After placement of the MSC suspension, consisting of on average 38 million cells in 100 μL, for 10 min, although the inside of the knee joint was filled with irrigation fluid flushed from the tip of the arthro-scope, the bottom of the cartilage defect looked foggy through conventional light arthroscopy (Figure 2Ciii). This was possible because the cartilage defect was mostly covered with synovial MSCs. The color of the suspension of synovial MSCs was similar to that of the cartilage defect after placement of the MSC suspension for 10 min, which supports our speculation. For clinical application, we can guess the existence of MSCs without labeling, by arthroscopic observation if a high concentration of MSC suspension is prepared.

dGEMRIC requires more effort than conventional MRI because it requires twice as many imagings both before and after contrast agent administration. However, dGEMRIC can provide information about the thickness of repaired cartilage and glycosaminoglycan concentration (14,15). In this study, we confirmed the usefulness of dGEMRIC for cartilage repair. To the best of our knowledge, this is the first study to analyze porcine cartilage repair by dGEMRIC and to compare its histological results.

Although transplantation of synovial MSCs induced cartilage repair compared with control knees, cartilage repair was not yet complete at 3 months. We can suggest three reasons for this. First, 3 months was too short a time to mature the cartilage defect in this model. Even in our rabbit study, it took 6 months to repair the cartilage defect after transplantation of synovial MSCs (22). In porcine studies by others, it seems that cartilage repair was not complete at 6 months after bone marrow MSCs transplantation (37–39). Because of the limitation of our animal facility, we could not perform observations for more than 3 months in this study. Second, we created the cartilage defect in both knees, and all pigs were free in the cage. Therefore, both knees could not avoid bearing weight. Third, allogeneic synovial MSCs were used in this study to prevent variability of porcine MSCs.

However, this study is valuable because we have demonstrated the ability of synovial-derived MSCs to repair cartilage in the porcine knee relative to vehicle-treated knees. Furthermore, the potential problems in this study, as mentioned above, can be overcome if and when this therapy is applied in humans, because weight bearing can be controlled on the treated knee, and autologous cells can be prepared to expand in autologous human serum (7).

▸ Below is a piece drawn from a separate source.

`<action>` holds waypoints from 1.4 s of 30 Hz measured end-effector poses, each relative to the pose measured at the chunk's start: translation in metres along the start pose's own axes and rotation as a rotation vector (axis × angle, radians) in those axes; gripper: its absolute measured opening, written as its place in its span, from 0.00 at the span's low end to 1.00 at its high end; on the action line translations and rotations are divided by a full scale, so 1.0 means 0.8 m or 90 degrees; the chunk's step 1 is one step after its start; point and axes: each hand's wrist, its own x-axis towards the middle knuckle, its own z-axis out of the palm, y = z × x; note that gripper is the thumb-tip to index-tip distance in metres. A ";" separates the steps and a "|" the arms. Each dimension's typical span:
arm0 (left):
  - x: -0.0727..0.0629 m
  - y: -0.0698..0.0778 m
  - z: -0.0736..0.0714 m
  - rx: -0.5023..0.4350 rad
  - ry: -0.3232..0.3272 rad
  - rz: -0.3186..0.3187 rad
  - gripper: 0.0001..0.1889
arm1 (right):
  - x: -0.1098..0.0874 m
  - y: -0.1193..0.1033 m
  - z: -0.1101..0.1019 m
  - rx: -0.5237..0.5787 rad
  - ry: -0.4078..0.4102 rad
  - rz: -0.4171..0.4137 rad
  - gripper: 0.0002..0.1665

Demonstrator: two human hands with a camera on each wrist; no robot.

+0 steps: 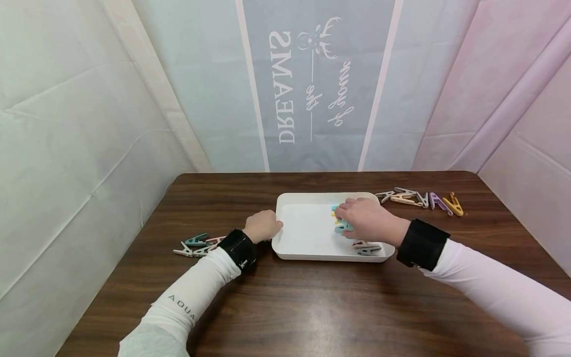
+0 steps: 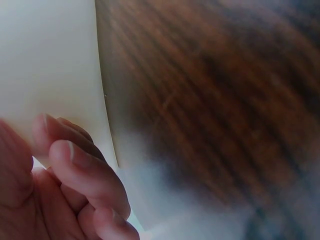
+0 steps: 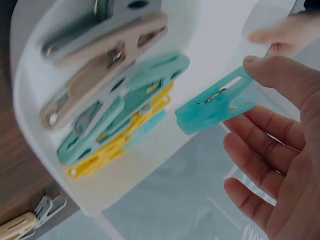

In conclusion, an in vitro chondrogenesis assay revealed that MSCs from synovium had a higher chondrogenic potential than that from other mesenchymal tissues in pig, as has been found in other species (4,5,22). Through the use of transgenic porcine GFP-expressing synovial MSCs and a new fluorescence arthroscopy system, we were able to visualize the actual delivery and adhesion of the cells in the cartilage defect. We utilized dGEMRIC to obtain detailed serial images of cartilage repair produced by MSCs. Sequential arthroscopic, histological and MRI analyses demonstrated that the cartilage defect was first covered with a membrane, and then the cartilage matrix emerged after transplantation of synovial MSCs (Figure 6).

Figure 6

Diagram of the process of cartilage repair. At about 1 month, a membranous layer formed over the defect, and by 3 months cartilage had formed to repair the defect.